INSTRUCTIONS FOR THE TASK >>
Print nothing beyond the line with "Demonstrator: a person": every line from the beginning of the data up to it, that line included, and no pictures.

SUPPLIED INFORMATION >>
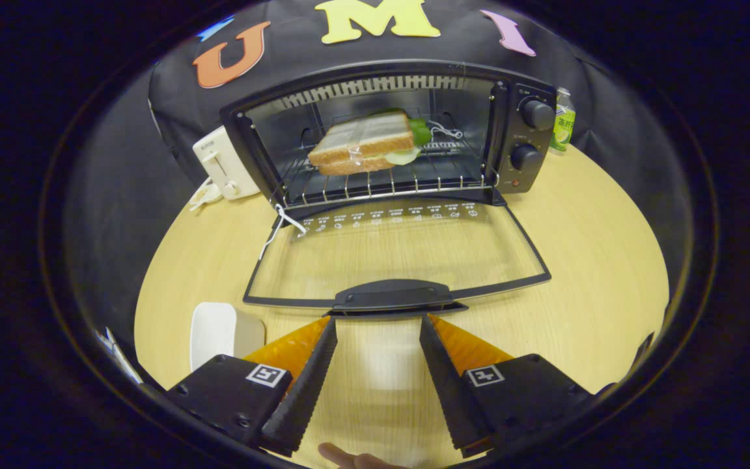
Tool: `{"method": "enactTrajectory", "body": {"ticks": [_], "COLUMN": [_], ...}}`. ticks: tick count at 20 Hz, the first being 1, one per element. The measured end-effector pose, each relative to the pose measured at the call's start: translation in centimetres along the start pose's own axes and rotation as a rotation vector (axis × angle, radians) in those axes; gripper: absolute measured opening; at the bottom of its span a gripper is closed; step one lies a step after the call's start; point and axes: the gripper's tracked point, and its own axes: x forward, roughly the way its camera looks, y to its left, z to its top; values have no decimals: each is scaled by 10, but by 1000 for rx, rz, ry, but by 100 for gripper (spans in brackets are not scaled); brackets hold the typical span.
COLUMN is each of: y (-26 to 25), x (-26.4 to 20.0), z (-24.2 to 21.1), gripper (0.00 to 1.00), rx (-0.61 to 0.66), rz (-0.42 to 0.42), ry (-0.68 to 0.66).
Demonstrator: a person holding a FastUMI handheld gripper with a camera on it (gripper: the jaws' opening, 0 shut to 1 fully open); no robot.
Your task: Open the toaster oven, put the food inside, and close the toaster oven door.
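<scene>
Gripper view: tool (pixel 378 320) fingers apart just short of door handle (pixel 393 296), sandwich (pixel 363 142) half-obscured by wrapping.

The sandwich (pixel 363 144) lies on the rack inside the toaster oven (pixel 388 130). Toaster (pixel 224 163) at its 9 o'clock, bottle (pixel 563 120) at 3 o'clock; the gripper (pixel 378 326), fingers apart, sits at 6 o'clock before the lowered door (pixel 394 260).

Your camera rides on the tool (pixel 378 319), looking forward and slightly down along its spread fingers — they frame the bottom. It sits low over the surface (pixel 596 260), facing the toaster oven (pixel 388 137) close ahead.
</scene>
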Motion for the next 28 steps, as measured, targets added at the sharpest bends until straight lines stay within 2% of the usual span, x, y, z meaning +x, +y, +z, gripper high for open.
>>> {"method": "enactTrajectory", "body": {"ticks": [12, 23, 28], "y": [5, 11, 14], "x": [-25, -44, -53], "z": [21, 43, 58], "gripper": [85, 85, 85], "rx": [-93, -96, -86], "rz": [-61, -47, -42], "ry": [-186, -354, -479]}}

ANSWER FOR THIS EXERCISE >>
Tool: `{"method": "enactTrajectory", "body": {"ticks": [_], "COLUMN": [_], ...}}`. ticks: tick count at 20 Hz, the first being 1, one per element. The measured end-effector pose, each relative to the pose measured at the call's start: translation in centimetres along the start pose's own axes and rotation as a rotation vector (axis × angle, radians) in those axes; gripper: absolute measured opening; at the bottom of its span a gripper is closed; step one lies a step after the call's start; point and axes: the gripper's tracked point, and its own axes: x forward, roughly the way its camera looks, y to its left, z to its top; values have no decimals: each is scaled by 10, but by 1000 for rx, rz, ry, but by 100 for gripper (spans in brackets are not scaled); brackets hold the typical span.
COLUMN is each of: y (-26 to 25), x (-26.4 to 20.0), z (-24.2 to 21.1), gripper (0.00 to 1.00), rx (-0.61 to 0.66), rz (-0.42 to 0.42), ry (-0.68 to 0.66).
Demonstrator: a person holding a FastUMI handheld gripper with a camera on it (gripper: the jaws' opening, 0 shut to 1 fully open); no robot.

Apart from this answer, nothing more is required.